WHAT YOU NEED TO DO
Copy out the entries below in full and exactly.

── MATERIAL SHOWN

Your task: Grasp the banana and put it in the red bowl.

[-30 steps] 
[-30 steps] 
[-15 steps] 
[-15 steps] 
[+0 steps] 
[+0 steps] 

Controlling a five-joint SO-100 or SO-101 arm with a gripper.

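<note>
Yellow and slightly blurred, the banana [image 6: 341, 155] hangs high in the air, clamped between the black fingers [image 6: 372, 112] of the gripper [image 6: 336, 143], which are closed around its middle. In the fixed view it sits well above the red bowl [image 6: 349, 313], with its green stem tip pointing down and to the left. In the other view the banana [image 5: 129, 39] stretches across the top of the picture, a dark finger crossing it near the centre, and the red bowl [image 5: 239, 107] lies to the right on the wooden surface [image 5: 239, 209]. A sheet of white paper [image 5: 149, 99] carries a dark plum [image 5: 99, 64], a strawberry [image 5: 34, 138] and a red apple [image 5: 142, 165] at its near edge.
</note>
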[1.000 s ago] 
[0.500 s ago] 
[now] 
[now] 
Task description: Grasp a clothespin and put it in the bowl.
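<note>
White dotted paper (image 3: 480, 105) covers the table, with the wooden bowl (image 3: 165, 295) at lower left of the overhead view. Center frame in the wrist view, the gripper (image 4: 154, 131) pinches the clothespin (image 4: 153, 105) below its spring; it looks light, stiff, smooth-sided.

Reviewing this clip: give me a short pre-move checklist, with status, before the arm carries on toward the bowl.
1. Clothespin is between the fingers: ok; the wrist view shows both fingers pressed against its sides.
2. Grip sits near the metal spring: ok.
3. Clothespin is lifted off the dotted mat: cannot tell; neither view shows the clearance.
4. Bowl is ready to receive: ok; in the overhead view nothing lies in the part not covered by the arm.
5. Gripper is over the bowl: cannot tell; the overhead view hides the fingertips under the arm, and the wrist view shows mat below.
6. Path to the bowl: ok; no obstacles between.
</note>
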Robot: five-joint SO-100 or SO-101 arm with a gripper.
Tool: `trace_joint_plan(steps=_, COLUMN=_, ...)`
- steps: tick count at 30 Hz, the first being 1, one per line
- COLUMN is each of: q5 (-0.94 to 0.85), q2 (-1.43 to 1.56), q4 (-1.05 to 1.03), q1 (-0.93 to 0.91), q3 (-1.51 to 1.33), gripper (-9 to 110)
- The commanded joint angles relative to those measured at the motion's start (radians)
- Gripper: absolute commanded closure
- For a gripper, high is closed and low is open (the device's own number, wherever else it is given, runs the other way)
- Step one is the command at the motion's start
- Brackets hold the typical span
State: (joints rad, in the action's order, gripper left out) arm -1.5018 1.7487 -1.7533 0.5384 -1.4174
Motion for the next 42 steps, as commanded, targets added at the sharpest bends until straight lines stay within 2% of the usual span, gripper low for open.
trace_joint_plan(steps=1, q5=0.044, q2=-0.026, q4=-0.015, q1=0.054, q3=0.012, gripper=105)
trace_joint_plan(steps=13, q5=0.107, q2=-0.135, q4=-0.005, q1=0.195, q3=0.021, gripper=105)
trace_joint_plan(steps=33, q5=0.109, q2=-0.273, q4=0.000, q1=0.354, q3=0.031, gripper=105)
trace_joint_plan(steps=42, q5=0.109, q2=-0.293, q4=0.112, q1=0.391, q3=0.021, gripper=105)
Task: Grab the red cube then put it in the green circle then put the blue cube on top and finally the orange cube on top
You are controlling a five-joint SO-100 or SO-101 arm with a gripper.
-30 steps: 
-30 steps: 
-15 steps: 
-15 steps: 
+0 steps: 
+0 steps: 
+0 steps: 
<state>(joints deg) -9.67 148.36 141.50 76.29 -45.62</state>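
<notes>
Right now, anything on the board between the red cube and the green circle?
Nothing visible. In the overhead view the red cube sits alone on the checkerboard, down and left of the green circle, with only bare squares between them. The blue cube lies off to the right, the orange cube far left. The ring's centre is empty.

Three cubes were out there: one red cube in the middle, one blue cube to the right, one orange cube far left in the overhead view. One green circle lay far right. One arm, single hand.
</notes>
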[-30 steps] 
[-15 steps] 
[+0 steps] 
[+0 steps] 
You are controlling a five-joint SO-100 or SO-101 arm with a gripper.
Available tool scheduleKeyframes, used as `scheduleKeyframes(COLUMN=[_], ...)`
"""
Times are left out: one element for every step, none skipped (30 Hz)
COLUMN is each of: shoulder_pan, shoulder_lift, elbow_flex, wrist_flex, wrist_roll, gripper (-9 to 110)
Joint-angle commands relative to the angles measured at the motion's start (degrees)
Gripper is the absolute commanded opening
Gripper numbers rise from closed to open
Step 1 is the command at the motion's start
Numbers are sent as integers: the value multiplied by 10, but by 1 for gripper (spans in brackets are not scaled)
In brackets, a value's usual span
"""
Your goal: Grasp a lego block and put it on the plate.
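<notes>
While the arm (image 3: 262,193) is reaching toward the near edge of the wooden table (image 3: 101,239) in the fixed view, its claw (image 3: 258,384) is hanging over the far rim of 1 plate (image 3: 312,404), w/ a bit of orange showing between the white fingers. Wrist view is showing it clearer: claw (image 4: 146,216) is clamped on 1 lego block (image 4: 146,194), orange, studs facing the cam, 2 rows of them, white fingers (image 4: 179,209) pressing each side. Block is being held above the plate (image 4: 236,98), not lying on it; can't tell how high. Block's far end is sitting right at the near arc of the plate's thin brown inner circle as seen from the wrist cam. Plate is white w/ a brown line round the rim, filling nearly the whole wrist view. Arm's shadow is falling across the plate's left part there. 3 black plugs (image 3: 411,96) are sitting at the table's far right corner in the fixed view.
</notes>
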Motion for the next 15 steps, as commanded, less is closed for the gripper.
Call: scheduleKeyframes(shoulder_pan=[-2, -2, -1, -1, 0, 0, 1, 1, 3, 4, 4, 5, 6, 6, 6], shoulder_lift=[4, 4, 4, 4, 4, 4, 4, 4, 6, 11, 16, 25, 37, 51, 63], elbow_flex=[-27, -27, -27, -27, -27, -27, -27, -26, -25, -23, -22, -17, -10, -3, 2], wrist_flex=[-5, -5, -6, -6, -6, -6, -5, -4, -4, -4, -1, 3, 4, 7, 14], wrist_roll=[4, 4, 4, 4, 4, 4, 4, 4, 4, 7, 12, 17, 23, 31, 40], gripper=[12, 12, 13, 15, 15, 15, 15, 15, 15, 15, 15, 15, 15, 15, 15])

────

SOLUTION
Your task: Grasp the banana and put it in the red bowl.

[-30 steps] 
[-30 steps] 
[-15 steps] 
[-15 steps] 
[+0 steps] 
[+0 steps] 

Controlling a five-joint SO-100 or SO-101 arm with a gripper.

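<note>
Yellow and slightly blurred, the banana [image 6: 341, 155] hangs high in the air, clamped between the black fingers [image 6: 372, 112] of the gripper [image 6: 336, 143], which are closed around its middle. In the fixed view it sits well above the red bowl [image 6: 349, 313], with its green stem tip pointing down and to the left. In the other view the banana [image 5: 129, 39] stretches across the top of the picture, a dark finger crossing it near the centre, and the red bowl [image 5: 239, 107] lies to the right on the wooden surface [image 5: 239, 209]. A sheet of white paper [image 5: 149, 99] carries a dark plum [image 5: 99, 64], a strawberry [image 5: 34, 138] and a red apple [image 5: 142, 165] at its near edge.
</note>
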[1.000 s ago] 
[0.500 s ago] 
[now] 
[now] 
Task description: Grasp a clothespin and put it in the bowl.
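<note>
White dotted paper (image 3: 480, 105) covers the table, with the wooden bowl (image 3: 165, 295) at lower left of the overhead view. Center frame in the wrist view, the gripper (image 4: 154, 131) pinches the clothespin (image 4: 153, 105) below its spring; it looks light, stiff, smooth-sided.

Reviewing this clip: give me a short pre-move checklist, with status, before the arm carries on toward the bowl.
1. Clothespin is between the fingers: ok; the wrist view shows both fingers pressed against its sides.
2. Grip sits near the metal spring: ok.
3. Clothespin is lifted off the dotted mat: cannot tell; neither view shows the clearance.
4. Bowl is ready to receive: ok; in the overhead view nothing lies in the part not covered by the arm.
5. Gripper is over the bowl: cannot tell; the overhead view hides the fingertips under the arm, and the wrist view shows mat below.
6. Path to the bowl: ok; no obstacles between.
</note>
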Robot: five-joint SO-100 or SO-101 arm with a gripper.
Tool: `trace_joint_plan(steps=_, COLUMN=_, ...)`
- steps: tick count at 30 Hz, the first being 1, one per line
- COLUMN is each of: q5 (-0.94 to 0.85), q2 (-1.43 to 1.56), q4 (-1.05 to 1.03), q1 (-0.93 to 0.91), q3 (-1.51 to 1.33), gripper (-9 to 110)
- The commanded joint angles relative to those measured at the motion's start (radians)
- Gripper: absolute commanded closure
- For a gripper, high is closed and low is open (the device's own number, wherever else it is given, runs the other way)
- Step one is the command at the motion's start
- Brackets hold the typical span
State: (joints rad, in the action's order, gripper left out) arm -1.5018 1.7487 -1.7533 0.5384 -1.4174
Motion for the next 42 steps, as commanded, targets added at the sharpest bends until straight lines stay within 2% of the usual span, gripper low for open.
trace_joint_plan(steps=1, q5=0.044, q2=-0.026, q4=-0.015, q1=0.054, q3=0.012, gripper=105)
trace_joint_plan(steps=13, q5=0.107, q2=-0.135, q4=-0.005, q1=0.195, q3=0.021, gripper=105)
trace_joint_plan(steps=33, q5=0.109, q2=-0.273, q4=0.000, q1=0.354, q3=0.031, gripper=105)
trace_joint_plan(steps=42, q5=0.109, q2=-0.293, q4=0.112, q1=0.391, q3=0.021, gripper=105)
Task: Grab the red cube then put it in the green circle then put the blue cube on top and finally the orange cube on top
You are controlling a five-joint SO-100 or SO-101 arm with a gripper.
-30 steps: 
-30 steps: 
-15 steps: 
-15 steps: 
+0 steps: 
+0 steps: 
+0 steps: 
<state>(joints deg) -9.67 148.36 141.50 76.29 -45.62</state>
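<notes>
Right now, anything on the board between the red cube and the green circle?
Nothing visible. In the overhead view the red cube sits alone on the checkerboard, down and left of the green circle, with only bare squares between them. The blue cube lies off to the right, the orange cube far left. The ring's centre is empty.

Three cubes were out there: one red cube in the middle, one blue cube to the right, one orange cube far left in the overhead view. One green circle lay far right. One arm, single hand.
</notes>
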[-30 steps] 
[-15 steps] 
[+0 steps] 
[+0 steps] 
You are controlling a five-joint SO-100 or SO-101 arm with a gripper.
Available tool scheduleKeyframes, used as `scheduleKeyframes(COLUMN=[_], ...)`
"""
Times are left out: one element for every step, none skipped (30 Hz)
COLUMN is each of: shoulder_pan, shoulder_lift, elbow_flex, wrist_flex, wrist_roll, gripper (-9 to 110)
Joint-angle commands relative to the angles measured at the motion's start (degrees)
Gripper is the absolute commanded opening
Gripper numbers rise from closed to open
Step 1 is the command at the motion's start
Numbers are sent as integers: the value multiplied by 10, but by 1 for gripper (spans in brackets are not scaled)
In brackets, a value's usual span
"""
Your goal: Grasp a lego block and put it on the plate.
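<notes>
While the arm (image 3: 262,193) is reaching toward the near edge of the wooden table (image 3: 101,239) in the fixed view, its claw (image 3: 258,384) is hanging over the far rim of 1 plate (image 3: 312,404), w/ a bit of orange showing between the white fingers. Wrist view is showing it clearer: claw (image 4: 146,216) is clamped on 1 lego block (image 4: 146,194), orange, studs facing the cam, 2 rows of them, white fingers (image 4: 179,209) pressing each side. Block is being held above the plate (image 4: 236,98), not lying on it; can't tell how high. Block's far end is sitting right at the near arc of the plate's thin brown inner circle as seen from the wrist cam. Plate is white w/ a brown line round the rim, filling nearly the whole wrist view. Arm's shadow is falling across the plate's left part there. 3 black plugs (image 3: 411,96) are sitting at the table's far right corner in the fixed view.
</notes>
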Motion for the next 15 steps, as commanded, less is closed for the gripper.
Call: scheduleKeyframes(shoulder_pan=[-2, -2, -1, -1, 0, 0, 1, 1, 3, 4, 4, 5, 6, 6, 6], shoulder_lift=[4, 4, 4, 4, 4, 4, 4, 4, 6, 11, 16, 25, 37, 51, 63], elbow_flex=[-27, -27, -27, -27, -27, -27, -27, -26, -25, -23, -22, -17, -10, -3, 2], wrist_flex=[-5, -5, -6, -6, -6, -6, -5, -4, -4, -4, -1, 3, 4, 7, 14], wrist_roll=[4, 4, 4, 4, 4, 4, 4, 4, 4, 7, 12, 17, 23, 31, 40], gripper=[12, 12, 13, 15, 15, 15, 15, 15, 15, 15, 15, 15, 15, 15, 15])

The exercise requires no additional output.